P is for Practical PerlMonks

### Re: [OT] Statistics question.

by moritz (Cardinal)
 on Jan 30, 2013 at 09:18 UTC ( #1016005=note: print w/replies, xml ) Need Help??

in reply to [OT] Statistics question.

I'll do a small simplification in order to use a much simpler model: I assume that we have one list (duplicates allowed) and one set (no duplicates allowed).

Then for each member of the list, the probability of having a match in the set is P(1) = 1e6/2**32.

Since we've assumed a list, all the probabilities of having matches are independent, and the expectation value is simply 1e6 * P(1) = 1e6 * 1e6/2**32 = 232.83.

If the number of matches is a Poisson distribution (and I suspect it is, in this example), then the standard deviation is simply the square root of the expectation value, so 15.5.

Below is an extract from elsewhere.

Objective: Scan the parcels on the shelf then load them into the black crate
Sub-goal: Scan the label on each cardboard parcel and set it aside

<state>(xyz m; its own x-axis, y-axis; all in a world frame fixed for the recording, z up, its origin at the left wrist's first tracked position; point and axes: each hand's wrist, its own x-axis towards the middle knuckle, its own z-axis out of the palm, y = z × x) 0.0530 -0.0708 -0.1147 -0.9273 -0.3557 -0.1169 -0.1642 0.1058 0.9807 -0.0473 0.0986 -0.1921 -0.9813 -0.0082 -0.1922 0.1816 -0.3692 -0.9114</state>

It is hard for me to estimate how big an error I've made by this simplification; I'll update the node if I get an idea of how to estimate it.

Replies are listed 'Best First'.
Re^2: [OT] Statistics question.
by BrowserUk (Pope) on Jan 30, 2013 at 11:55 UTC
the expectation value is simply 1e6 * P(1) = 1e6 * 1e6/2**32 = 232.83 ... the standard deviation is simply the square root of the expectation value, so 15.5.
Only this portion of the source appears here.